Work to be completed: All lines from the one with "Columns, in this" to the end of the data: return those exactly, and only those.

Data excerpt:
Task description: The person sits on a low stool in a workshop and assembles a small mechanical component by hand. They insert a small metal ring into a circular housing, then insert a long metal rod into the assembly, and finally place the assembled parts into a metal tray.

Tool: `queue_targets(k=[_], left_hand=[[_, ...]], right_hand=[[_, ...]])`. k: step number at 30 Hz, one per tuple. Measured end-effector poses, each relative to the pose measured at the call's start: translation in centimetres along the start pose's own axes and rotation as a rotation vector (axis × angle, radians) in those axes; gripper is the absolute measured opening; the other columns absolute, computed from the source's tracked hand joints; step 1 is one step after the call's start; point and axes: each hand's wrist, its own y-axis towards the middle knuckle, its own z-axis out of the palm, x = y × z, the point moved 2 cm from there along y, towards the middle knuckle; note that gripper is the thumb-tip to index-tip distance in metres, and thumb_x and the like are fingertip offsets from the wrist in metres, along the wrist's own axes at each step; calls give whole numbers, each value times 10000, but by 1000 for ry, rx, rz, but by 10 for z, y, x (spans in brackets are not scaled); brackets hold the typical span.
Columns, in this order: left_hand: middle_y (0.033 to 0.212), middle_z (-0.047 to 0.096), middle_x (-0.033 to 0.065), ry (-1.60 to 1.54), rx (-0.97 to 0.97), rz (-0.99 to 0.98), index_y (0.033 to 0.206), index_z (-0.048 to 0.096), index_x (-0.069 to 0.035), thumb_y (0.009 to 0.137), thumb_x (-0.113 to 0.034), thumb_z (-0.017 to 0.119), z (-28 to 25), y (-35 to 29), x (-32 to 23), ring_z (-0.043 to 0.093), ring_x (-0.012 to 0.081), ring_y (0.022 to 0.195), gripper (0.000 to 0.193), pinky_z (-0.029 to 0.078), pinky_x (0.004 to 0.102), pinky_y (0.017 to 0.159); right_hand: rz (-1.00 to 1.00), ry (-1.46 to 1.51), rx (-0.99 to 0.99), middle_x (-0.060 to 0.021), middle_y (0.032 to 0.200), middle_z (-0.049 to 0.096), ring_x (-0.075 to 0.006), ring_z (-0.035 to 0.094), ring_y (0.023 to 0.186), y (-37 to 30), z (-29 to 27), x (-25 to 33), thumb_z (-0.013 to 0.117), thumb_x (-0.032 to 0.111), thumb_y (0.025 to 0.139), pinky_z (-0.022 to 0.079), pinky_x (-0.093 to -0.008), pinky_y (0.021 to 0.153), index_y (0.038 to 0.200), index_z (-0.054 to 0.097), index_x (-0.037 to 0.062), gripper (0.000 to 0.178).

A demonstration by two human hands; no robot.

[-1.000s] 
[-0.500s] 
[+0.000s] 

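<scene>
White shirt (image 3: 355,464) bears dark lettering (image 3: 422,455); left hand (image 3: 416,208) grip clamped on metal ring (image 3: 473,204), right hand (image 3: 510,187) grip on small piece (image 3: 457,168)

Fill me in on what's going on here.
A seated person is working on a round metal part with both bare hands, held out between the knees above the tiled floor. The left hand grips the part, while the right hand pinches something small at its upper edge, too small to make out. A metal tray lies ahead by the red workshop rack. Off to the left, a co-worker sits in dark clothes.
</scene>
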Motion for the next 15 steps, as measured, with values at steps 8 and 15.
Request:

Response to this exercise:
Columns, in this order: left_hand: middle_y (0.033 to 0.212), middle_z (-0.047 to 0.096), middle_x (-0.033 to 0.065), ry (-1.60 to 1.54), rx (-0.97 to 0.97), rz (-0.99 to 0.98), index_y (0.033 to 0.206), index_z (-0.048 to 0.096), index_x (-0.069 to 0.035), thumb_y (0.009 to 0.137), thumb_x (-0.113 to 0.034), thumb_z (-0.017 to 0.119), z (-28 to 25), y (-35 to 29), x (-32 to 23), ring_z (-0.043 to 0.093), ring_x (-0.012 to 0.081), ring_y (0.022 to 0.195), gripper (0.000 to 0.193), pinky_z (-0.029 to 0.078), pinky_x (0.004 to 0.102), pinky_y (0.017 to 0.159); right_hand: rz (-1.00 to 1.00), ry (-1.46 to 1.51), rx (-0.99 to 0.99), middle_x (-0.060 to 0.021), middle_y (0.032 to 0.200), middle_z (-0.049 to 0.096), ring_x (-0.075 to 0.006), ring_z (-0.035 to 0.094), ring_y (0.023 to 0.186), y (-37 to 30), z (-29 to 27), x (-25 to 33), thumb_z (-0.013 to 0.117), thumb_x (-0.032 to 0.111), thumb_y (0.025 to 0.139), pinky_z (-0.022 to 0.079), pinky_x (-0.093 to -0.008), pinky_y (0.021 to 0.153), index_y (0.038 to 0.200), index_z (-0.054 to 0.097), index_x (-0.037 to 0.062), gripper (0.000 to 0.178).

A demonstration by two human hands; no robot.

[-1.000s] 
[-0.500s] 
[+0.000s] 

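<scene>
White shirt (image 3: 355,464) bears dark lettering (image 3: 422,455); left hand (image 3: 416,208) grip clamped on metal ring (image 3: 473,204), right hand (image 3: 510,187) grip on small piece (image 3: 457,168)

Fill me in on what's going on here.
A seated person is working on a round metal part with both bare hands, held out between the knees above the tiled floor. The left hand grips the part, while the right hand pinches something small at its upper edge, too small to make out. A metal tray lies ahead by the red workshop rack. Off to the left, a co-worker sits in dark clothes.
</scene>
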Motion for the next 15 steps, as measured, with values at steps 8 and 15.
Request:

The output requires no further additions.